The Chroma plugin provides indexer and retriever implementations that use the Chroma vector database in client/server mode.
Installation
npm i --save genkitx-chromadb
Configuration
To use this plugin, specify it when you initialize Genkit:
import { genkit } from 'genkit';
import { chroma } from 'genkitx-chromadb';
const ai = genkit({
plugins: [
chroma([
{
collectionName: 'bob_collection',
embedder: textEmbedding004,
},
]),
],
});
You must specify a Chroma collection and the embedding model you want to use.

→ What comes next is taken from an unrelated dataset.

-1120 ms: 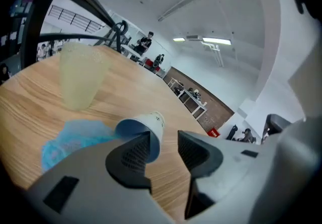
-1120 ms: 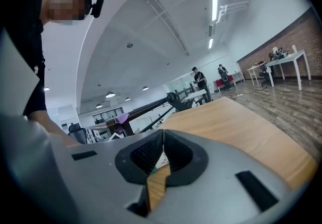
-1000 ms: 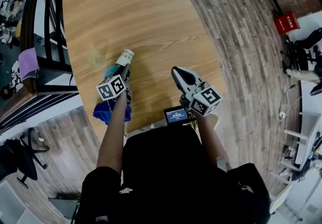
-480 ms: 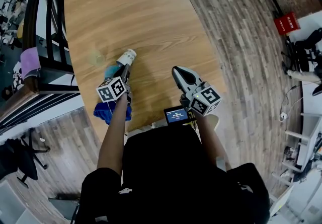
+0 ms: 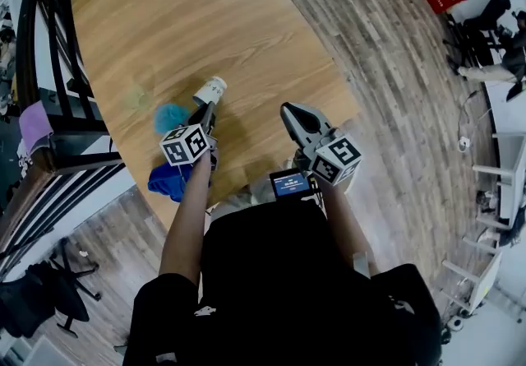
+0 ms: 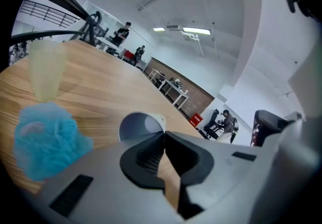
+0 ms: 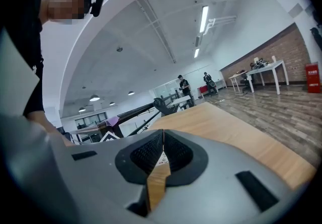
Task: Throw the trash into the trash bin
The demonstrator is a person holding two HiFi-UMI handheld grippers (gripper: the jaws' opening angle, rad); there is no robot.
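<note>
A white paper cup (image 5: 212, 90) lies on its side on the wooden table (image 5: 205, 19). My left gripper (image 5: 207, 109) is shut on its rim. In the left gripper view the cup's open mouth (image 6: 141, 125) sits right at the closed tips of the left gripper (image 6: 163, 136). A fluffy light-blue ball (image 5: 170, 117) (image 6: 45, 137) lies just left of it, with a clear yellowish cup (image 5: 136, 98) (image 6: 46, 74) beyond. My right gripper (image 5: 288, 113) (image 7: 163, 132) is shut on nothing over the table's near right part.
A dark blue thing (image 5: 168, 179) shows at the table's near edge, partly under my left arm. A black railing (image 5: 49, 68) with a purple cloth (image 5: 33, 122) runs along the left. A small screen (image 5: 289, 183) sits by my right hand. Wooden floor lies to the right.
My left gripper has carried the paper cup to the right, away from the blue ball and the yellowish cup. The right gripper has shifted slightly too.
</note>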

In addition, there are two optional parameters:
clientParams
: If you're not running your Chroma server on the same machine as your Genkit flow, you need to specify auth options, or you're otherwise not running a default Chroma server configuration, you can specify a ChromaChromaClientParams object
to pass to the Chroma client:clientParams: { path: "http://192.168.10.42:8000", }
embedderOptions
: Use this parameter to pass options to the embedder:embedderOptions: { taskType: 'RETRIEVAL_DOCUMENT' },
Usage
Import retriever and indexer references like so:
import { chromaRetrieverRef } from 'genkitx-chromadb';
import { chromaIndexerRef } from 'genkitx-chromadb';
Then, use the references with ai.retrieve()
and ai.index()
:
// To use the index you configured when you loaded the plugin:
let docs = await ai.retrieve({ retriever: chromaRetrieverRef, query });
// To specify an index:
export const bobFactsRetriever = chromaRetrieverRef({
collectionName: 'bob-facts',
});
docs = await ai.retrieve({ retriever: bobFactsRetriever, query });
// To use the index you configured when you loaded the plugin:
await ai.index({ indexer: chromaIndexerRef, documents });
// To specify an index:
export const bobFactsIndexer = chromaIndexerRef({
collectionName: 'bob-facts',
});
await ai.index({ indexer: bobFactsIndexer, documents });
See the Retrieval-augmented generation page for a general discussion on indexers and retrievers.